Does financial aid work? This is not a question about whether or not financial aid helps students afford college. The question is about whether or not financial aid improves academic achievement. Does it actually make students work harder and earn better grades? Despite a vast increase in the amount of financial aid offered in recent years, no one really knew if giving education grants to students actually improved academic outcome.

Earlier MDRC, a nonprofit organization that looks at policies that affect the American poor, gave performance-based scholarships to Louisiana student to see if scholarships improved student outcomes.

The Louisiana project indicated that performance-based scholarships had positive result on student performance but, in part because of Hurricane Katrina, the study was not able to measure long term effects of this sort of thing.
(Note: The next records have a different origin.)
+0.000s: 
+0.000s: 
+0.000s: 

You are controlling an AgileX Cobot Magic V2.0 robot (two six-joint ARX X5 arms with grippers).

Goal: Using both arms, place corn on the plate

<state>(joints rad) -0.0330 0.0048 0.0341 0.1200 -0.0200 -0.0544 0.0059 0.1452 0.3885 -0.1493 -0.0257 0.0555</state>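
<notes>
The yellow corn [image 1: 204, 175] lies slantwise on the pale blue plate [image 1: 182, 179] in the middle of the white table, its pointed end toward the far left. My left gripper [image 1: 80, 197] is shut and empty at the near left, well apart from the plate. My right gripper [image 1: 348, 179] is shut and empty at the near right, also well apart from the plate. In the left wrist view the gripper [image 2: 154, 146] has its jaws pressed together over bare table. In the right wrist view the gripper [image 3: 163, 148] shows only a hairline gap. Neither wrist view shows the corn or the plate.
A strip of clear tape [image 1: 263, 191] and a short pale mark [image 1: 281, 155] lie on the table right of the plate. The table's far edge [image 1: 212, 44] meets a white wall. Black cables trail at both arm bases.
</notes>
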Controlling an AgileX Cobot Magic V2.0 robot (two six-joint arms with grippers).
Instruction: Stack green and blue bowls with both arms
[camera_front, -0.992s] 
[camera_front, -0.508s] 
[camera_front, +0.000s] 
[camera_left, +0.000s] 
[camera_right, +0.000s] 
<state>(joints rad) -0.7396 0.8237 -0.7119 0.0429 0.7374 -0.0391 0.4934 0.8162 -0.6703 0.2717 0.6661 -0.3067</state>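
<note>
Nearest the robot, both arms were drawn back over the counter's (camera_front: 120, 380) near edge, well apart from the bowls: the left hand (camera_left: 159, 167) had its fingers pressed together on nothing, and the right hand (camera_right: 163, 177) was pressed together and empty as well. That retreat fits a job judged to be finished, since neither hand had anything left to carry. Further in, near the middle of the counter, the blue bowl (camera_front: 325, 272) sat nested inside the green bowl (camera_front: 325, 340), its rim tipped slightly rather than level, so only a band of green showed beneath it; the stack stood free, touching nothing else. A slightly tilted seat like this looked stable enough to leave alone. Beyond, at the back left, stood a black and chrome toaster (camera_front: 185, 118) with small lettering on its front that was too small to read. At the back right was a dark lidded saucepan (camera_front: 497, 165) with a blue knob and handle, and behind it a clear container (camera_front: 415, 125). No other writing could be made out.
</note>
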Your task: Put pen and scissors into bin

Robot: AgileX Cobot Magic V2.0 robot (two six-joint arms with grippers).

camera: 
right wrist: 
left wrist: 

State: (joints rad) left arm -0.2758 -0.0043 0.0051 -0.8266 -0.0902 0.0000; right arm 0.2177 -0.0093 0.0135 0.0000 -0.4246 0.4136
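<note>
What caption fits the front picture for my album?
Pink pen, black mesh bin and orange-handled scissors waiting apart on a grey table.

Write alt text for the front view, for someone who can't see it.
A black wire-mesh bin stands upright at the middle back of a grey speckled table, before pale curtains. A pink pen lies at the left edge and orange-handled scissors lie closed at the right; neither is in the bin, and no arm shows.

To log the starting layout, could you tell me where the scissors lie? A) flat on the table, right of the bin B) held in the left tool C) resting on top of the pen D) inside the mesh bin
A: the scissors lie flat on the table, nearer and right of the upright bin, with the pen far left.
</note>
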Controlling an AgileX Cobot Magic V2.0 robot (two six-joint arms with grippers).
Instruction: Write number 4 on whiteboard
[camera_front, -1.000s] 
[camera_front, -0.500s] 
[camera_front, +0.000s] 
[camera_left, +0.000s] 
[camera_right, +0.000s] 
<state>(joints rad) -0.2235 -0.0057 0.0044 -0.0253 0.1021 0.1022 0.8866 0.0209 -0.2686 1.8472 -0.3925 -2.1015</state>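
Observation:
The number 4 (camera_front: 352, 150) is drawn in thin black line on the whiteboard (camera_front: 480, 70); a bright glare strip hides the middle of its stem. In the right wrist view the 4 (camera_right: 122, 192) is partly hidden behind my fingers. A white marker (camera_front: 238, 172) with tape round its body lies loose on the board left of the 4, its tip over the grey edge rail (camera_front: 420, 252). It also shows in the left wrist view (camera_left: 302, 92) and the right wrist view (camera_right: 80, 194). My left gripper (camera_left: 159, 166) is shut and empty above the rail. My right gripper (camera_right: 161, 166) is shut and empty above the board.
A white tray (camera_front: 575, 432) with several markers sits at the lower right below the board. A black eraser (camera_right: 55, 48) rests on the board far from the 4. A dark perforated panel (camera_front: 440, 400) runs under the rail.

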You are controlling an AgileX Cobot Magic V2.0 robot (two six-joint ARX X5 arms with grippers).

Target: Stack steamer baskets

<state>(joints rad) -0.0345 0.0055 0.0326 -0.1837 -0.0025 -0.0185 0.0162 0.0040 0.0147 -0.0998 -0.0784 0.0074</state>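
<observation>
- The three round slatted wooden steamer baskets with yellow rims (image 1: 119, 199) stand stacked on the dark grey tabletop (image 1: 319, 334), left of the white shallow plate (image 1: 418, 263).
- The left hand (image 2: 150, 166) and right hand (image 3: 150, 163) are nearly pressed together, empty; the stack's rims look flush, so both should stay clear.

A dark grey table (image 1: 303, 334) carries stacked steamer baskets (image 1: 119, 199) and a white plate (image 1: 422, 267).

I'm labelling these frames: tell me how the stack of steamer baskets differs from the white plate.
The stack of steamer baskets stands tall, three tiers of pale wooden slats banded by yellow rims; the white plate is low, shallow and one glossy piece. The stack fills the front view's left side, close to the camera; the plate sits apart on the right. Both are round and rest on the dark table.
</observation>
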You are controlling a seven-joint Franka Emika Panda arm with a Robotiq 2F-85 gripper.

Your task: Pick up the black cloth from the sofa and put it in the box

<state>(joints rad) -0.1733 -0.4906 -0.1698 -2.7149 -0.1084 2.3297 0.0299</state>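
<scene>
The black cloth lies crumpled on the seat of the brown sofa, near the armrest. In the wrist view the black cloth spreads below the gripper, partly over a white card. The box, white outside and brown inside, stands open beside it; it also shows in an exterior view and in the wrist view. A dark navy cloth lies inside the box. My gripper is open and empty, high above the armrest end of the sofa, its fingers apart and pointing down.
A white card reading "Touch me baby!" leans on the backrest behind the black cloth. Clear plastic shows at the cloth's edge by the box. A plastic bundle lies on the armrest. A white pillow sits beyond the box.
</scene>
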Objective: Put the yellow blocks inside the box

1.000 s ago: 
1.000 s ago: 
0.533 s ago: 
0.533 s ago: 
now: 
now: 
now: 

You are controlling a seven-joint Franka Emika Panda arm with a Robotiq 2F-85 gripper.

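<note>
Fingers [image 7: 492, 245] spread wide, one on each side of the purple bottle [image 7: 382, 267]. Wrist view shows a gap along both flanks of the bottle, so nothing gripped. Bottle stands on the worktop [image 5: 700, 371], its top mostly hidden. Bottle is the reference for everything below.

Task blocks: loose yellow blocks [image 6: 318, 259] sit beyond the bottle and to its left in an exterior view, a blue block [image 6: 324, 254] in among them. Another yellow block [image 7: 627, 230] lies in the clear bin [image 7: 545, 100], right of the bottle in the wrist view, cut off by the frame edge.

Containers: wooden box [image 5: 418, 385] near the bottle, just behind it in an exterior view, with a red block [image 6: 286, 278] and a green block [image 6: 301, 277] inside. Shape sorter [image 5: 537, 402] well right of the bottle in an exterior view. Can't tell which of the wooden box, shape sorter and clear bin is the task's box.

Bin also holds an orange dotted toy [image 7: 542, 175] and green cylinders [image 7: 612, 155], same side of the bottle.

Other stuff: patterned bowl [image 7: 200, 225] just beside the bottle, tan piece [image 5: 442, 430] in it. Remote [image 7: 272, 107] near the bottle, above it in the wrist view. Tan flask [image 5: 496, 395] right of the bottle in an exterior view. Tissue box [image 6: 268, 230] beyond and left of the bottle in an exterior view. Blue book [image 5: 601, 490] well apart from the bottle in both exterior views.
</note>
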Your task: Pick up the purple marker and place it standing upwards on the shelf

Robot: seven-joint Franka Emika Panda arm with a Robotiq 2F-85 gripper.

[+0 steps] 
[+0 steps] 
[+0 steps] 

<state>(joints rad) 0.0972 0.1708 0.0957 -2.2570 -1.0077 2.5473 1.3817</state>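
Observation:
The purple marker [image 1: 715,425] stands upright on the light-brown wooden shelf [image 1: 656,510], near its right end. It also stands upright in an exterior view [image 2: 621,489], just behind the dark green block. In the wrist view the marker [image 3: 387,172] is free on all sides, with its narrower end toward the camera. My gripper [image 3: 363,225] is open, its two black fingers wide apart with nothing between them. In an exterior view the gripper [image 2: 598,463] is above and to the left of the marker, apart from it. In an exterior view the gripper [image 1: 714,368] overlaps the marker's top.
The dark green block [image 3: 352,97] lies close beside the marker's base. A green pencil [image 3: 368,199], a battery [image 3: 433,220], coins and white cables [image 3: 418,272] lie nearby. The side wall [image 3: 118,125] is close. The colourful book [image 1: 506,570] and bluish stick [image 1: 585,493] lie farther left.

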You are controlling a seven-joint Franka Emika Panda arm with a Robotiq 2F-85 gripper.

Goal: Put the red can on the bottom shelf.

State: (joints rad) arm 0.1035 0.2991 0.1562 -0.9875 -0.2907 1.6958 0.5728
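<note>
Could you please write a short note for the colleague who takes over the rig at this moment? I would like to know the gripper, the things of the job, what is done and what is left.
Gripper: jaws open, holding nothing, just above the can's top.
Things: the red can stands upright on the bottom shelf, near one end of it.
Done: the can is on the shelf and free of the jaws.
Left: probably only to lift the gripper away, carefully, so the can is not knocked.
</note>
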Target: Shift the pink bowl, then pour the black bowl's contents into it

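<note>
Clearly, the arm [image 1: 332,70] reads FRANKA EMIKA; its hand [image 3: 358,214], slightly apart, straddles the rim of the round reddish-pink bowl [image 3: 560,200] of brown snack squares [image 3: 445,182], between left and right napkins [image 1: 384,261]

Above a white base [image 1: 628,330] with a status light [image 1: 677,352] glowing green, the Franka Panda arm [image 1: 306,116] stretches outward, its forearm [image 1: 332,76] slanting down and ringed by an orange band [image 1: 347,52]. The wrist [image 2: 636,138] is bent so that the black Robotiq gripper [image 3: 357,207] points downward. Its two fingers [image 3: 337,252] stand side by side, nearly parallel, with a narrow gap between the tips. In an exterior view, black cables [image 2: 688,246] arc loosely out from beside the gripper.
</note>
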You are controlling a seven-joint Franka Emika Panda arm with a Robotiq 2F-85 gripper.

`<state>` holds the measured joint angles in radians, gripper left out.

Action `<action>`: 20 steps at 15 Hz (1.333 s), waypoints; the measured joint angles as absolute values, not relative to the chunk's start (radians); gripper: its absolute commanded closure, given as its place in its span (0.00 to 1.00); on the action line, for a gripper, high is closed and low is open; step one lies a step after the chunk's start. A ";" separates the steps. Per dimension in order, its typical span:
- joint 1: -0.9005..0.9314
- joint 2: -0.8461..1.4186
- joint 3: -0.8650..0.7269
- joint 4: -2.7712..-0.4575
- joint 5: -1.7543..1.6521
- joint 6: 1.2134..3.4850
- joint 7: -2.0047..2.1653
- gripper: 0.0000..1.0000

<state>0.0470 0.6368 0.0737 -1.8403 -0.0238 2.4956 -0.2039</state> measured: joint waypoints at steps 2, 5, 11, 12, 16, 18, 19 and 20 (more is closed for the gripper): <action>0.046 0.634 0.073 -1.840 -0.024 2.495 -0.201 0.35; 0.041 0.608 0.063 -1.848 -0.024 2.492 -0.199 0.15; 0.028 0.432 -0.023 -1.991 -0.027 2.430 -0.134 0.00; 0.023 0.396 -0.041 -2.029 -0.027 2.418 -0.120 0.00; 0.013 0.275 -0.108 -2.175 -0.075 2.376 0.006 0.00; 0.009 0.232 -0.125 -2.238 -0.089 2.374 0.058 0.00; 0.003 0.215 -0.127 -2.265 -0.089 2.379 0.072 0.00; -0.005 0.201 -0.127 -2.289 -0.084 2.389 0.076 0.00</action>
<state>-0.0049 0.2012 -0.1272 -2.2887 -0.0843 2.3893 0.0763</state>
But MDRC is now expanding the project to look at the relationship between performance-based scholarships for poor students and student achievement in four states: Ohio, New York, New Mexico, and California. According to MDRC’s brief about the study’s expansion, the new project will result in:

State-specific research briefs [that] will provide information on the enrollment process and the characteristics of the target population of each state. These reports will document how the… scholarships are being delivered by drawing on quantitative and qualitative data. State-specific reports will contain a full evaluation of all activities, including a summary of the implementation, impact, and cost-benefit findings.

It does not promise to be the most exciting policy brief in the world but this new project does have some potential to improve the way the U.S. looks at scholarships and funding for education. Up until now, no one really knew what worked in financial aid policy.